Understanding Bundler - To `bundle exec` or not? that is the question

We, Ruby developers, are used to running scripts or commands with the prefix bundle exec, but sometimes it's not needed, but sometimes it is, and when it's not needed it still works just fine if we add it. So it may not be clear why we need to use it in some cases.

In this blogpost I'll try to answer these questions with a little insight on what Bundler (and Ruby and Rubygems) do.

What does Bundler do?

We use Bundler for a few different things:

  • Resolve dependencies and versions for all the gems required in a project
  • Store the calculated versions in a file so all the developers have the same gem versions
  • Make sure our Ruby code has access to those specific versions of the gems
  • We can use it to know which gems have new versions that will still fulfill all the other gems' version restrictions

I'm only going to talk about how Bundler makes sure our code uses specific versions of the gems.

The Problem

When we are writing a Ruby script, if we want to use code from another script, we would use something like require 'csv', and Ruby will try to find that in our system.

require is a method defined in the Kernel module.

There are more methods to require code (like require_relative or Rails' autoloading and lazy loading mechanisms), but I am only going to focus on this one for simplicity

How it does that depends on what we are trying to require.

The $LOAD_PATH Global Variable

Ruby keeps track of an array with all the paths it knows where code should be.
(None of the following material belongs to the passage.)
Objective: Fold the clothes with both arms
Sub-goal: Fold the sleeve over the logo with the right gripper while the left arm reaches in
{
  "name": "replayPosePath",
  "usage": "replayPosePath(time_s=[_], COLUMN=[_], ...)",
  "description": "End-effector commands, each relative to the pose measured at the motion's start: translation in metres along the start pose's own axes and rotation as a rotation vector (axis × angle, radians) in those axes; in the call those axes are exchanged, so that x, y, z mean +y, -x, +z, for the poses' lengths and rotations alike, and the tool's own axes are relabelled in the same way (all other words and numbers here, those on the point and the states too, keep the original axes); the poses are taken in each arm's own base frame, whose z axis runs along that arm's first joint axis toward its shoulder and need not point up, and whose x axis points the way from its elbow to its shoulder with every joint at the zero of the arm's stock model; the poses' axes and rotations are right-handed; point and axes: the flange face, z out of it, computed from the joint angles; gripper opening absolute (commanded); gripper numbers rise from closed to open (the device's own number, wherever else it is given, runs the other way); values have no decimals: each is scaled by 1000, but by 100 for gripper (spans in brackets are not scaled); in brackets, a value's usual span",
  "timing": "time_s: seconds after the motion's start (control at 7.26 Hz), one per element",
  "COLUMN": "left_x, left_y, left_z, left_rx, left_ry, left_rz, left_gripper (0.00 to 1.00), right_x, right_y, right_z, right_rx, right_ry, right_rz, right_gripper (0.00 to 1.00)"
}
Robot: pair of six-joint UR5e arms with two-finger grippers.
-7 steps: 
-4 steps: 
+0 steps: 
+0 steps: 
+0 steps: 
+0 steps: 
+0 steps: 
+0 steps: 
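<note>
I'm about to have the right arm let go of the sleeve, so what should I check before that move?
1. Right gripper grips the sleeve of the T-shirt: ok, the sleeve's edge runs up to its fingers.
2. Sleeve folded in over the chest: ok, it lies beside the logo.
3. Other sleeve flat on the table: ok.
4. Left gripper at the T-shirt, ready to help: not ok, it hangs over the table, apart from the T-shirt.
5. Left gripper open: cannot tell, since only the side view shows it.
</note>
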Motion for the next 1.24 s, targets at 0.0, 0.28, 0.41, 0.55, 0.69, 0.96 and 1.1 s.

We have all seen this variable somewhere while coding, but it's one of those things we just don't want to touch because it can break something else.

If we print the content of this array, we can see a list of paths in our system:

#irb
2.6.6 :001 > pp $LOAD_PATH
["/Users/arielj/.rvm/rubies/ruby-2.6.6/lib/ruby/gems/2.6.0/gems/did_you_mean-1.3.0/lib",
 "/Users/arielj/.rvm/rubies/ruby-2.6.6/lib/ruby/site_ruby/2.6.0",
 "/Users/arielj/.rvm/rubies/ruby-2.6.6/lib/ruby/site_ruby/2.6.0/x86_64-darwin19",
 "/Users/arielj/.rvm/rubies/ruby-2.6.6/lib/ruby/site_ruby",
 "/Users/arielj/.rvm/rubies/ruby-2.6.6/lib/ruby/vendor_ruby/2.6.0",
 "/Users/arielj/.rvm/rubies/ruby-2.6.6/lib/ruby/vendor_ruby/2.6.0/x86_64-darwin19",
 "/Users/arielj/.rvm/rubies/ruby-2.6.6/lib/ruby/vendor_ruby",
 "/Users/arielj/.rvm/rubies/ruby-2.6.6/lib/ruby/2.6.0",
 "/Users/arielj/.rvm/rubies/ruby-2.6.6/lib/ruby/2.6.0/x86_64-darwin19"]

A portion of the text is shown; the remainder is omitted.